Selenium Grid does not scale well. Our 5+ years of Selenium cluster expertise show that even under moderate load a hub can work with a limited number of connected nodes. Depending on hardware even dozens of connected nodes can dramatically increase hub response time.
No quoting functionality. You can’t create users and specify browser consumption limits.

Solutions

The simplest scalable approach is to use multiple Selenium Hubs distrubuted across multiple datacenters. However standard Selenium libraries can only work with one Selenium hub. We need to teach them to work with such distributed system.

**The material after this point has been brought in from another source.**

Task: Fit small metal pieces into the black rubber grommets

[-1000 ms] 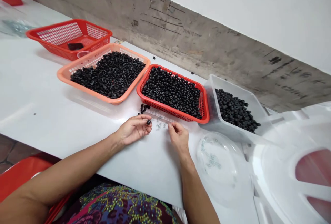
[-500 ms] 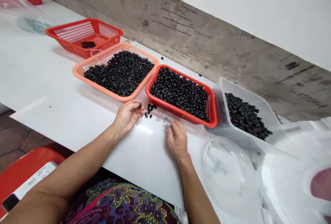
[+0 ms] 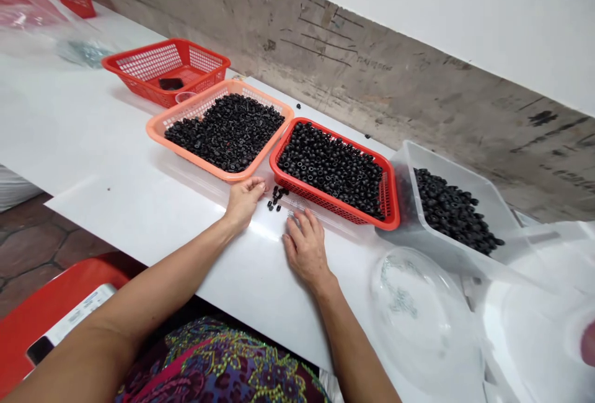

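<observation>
My left hand (image 3: pixel 245 203) is closed near the front edge of the salmon basket (image 3: pixel 186 154), thumb against curled fingers; whatever is inside the fingers is hidden. Just to its right lies a small cluster of black, ring-like parts (image 3: pixel 277 196) on the white table. My right hand (image 3: pixel 307 247) rests palm down with its fingers apart, the fingertips beside a patch of tiny clear pieces (image 3: pixel 297 201). Beyond it stands a red basket (image 3: pixel 320 195) full of round black parts with holes. The salmon basket is heaped with smaller black parts.
A translucent bin (image 3: pixel 418 239) with larger black parts stands right of the red basket. A clear round lid or dish (image 3: pixel 432 328) with tiny pieces lies nearer me. Another red basket (image 3: pixel 139 90) holds a dark object. A concrete wall (image 3: pixel 395 87) runs behind the table.
My left hand has turned over and closed, so the black part seen at its fingertips is out of sight. My right hand has gone from curled to spread. The view has shifted slightly.
</observation>
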Tool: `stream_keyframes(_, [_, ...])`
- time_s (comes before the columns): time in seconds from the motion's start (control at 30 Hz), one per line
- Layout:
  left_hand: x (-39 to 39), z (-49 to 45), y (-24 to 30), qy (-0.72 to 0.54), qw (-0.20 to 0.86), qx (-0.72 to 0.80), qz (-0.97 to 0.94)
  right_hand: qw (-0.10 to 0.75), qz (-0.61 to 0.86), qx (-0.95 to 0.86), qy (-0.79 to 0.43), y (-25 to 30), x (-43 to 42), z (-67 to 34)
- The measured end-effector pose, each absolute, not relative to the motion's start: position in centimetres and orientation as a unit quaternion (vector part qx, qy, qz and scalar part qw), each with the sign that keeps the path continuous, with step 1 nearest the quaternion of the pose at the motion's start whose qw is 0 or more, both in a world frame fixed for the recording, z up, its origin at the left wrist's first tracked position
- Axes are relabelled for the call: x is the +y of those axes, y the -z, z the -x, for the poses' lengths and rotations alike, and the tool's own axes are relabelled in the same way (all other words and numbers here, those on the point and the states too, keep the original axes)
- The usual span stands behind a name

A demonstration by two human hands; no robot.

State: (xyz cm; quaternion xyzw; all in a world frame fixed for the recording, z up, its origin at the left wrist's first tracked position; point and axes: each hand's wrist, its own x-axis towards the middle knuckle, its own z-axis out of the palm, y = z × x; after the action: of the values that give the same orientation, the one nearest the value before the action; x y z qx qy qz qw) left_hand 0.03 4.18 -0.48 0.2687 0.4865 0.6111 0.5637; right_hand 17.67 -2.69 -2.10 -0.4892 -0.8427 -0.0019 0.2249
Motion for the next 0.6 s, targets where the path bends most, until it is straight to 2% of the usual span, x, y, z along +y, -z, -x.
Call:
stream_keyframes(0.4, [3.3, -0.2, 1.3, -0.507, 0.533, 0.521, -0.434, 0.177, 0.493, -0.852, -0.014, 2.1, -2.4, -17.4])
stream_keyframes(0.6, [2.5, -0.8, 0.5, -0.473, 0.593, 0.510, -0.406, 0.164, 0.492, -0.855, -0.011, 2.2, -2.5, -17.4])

Client-side load balancing

An initial approach we successfully used several years ago was a client library that did client-side load balancing. This is how it works:

We launch multiple Selenium Hubs and respective Nodes in multiple datacenters.
A list of hub hostnames with supported browsers is saved to file.
Selenium user attaches a small client library as a dependency to his tests and requests a Selenum session using the library.
The library reads the file with hubs and randomly selects one of them having desired browser. Then it requests a browser using standard Selenium client.
If session is created successfully then test steps start executing. Otherwise the library tries another hub host until a session is created. Different hubs can contain different quantities of browsers. To deliver uniform load distribution we need to assign different weights to hub hosts and then select these hosts according to their weights.
If the client fails to create a session on every hub from the list — it should throw an error.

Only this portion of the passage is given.